Synthesis and characterization of manganese vanadate nanorods as glassy carbon electrode modified materials for the determination of l-cysteine

Abstract

Manganese vanadate nanorods with a single crystalline triclinic Mn₂V₂O₇ phase have been synthesized through a hydrothermal process using sodium lauryl sulfonate (SDS) as the surfactant. The manganese vanadate nanorods have a typical length in the range of 5 to 20 μm and a diameter of about 50 to 300 nm. The morphology of the manganese vanadate products is influenced by SDS concentration, hydrothermal temperature and duration time. SDS promotes the phase transformation of the products from irregular particles with an orthorhombic MnV₂O₅ phase to nanorods with a triclinic Mn₂V₂O₇ phase. The growth process has been proposed as a nucleation and SDS adsorption growth process based on the analysis of the influence of growth conditions on the morphology of the manganese vanadate products.

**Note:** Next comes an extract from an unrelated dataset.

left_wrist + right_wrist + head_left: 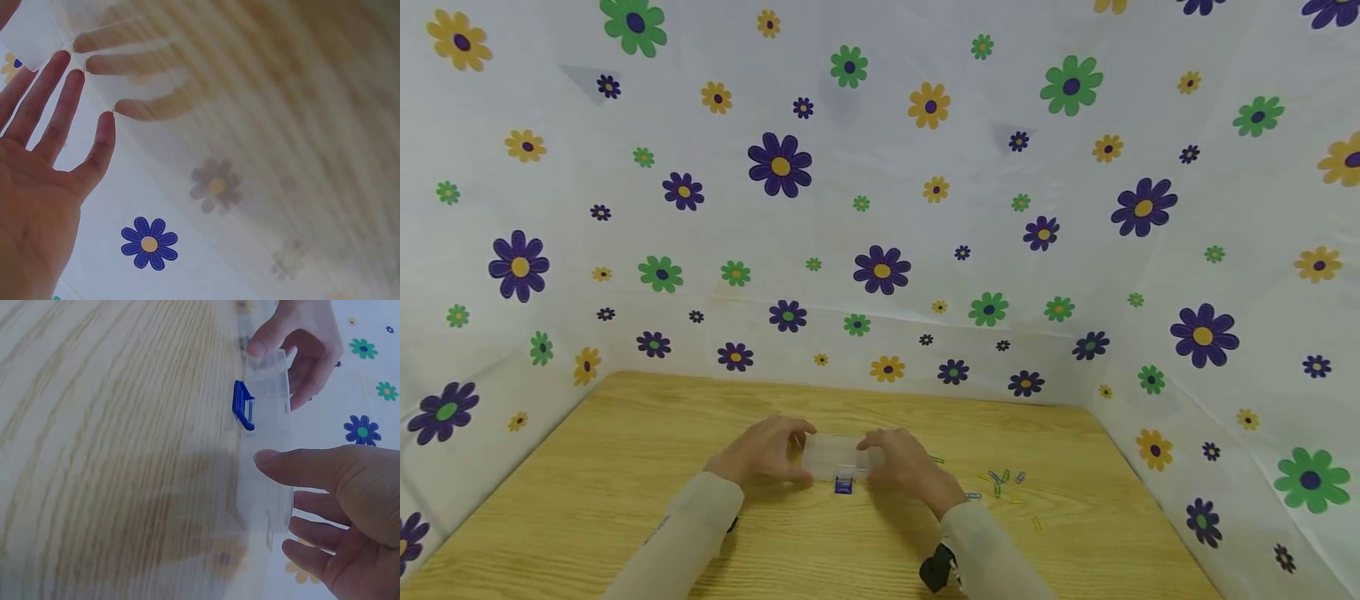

The manganese vanadate nanorods are used as glassy carbon electrode modified materials to analyze the electrochemical responses of L-cysteine. The manganese vanadate nanorod modified glassy carbon electrode exhibits a good analytical performance for the electrochemical determination of L-cysteine with a detection limit of 0.026 μM and linear range of 0.00005–2 mM.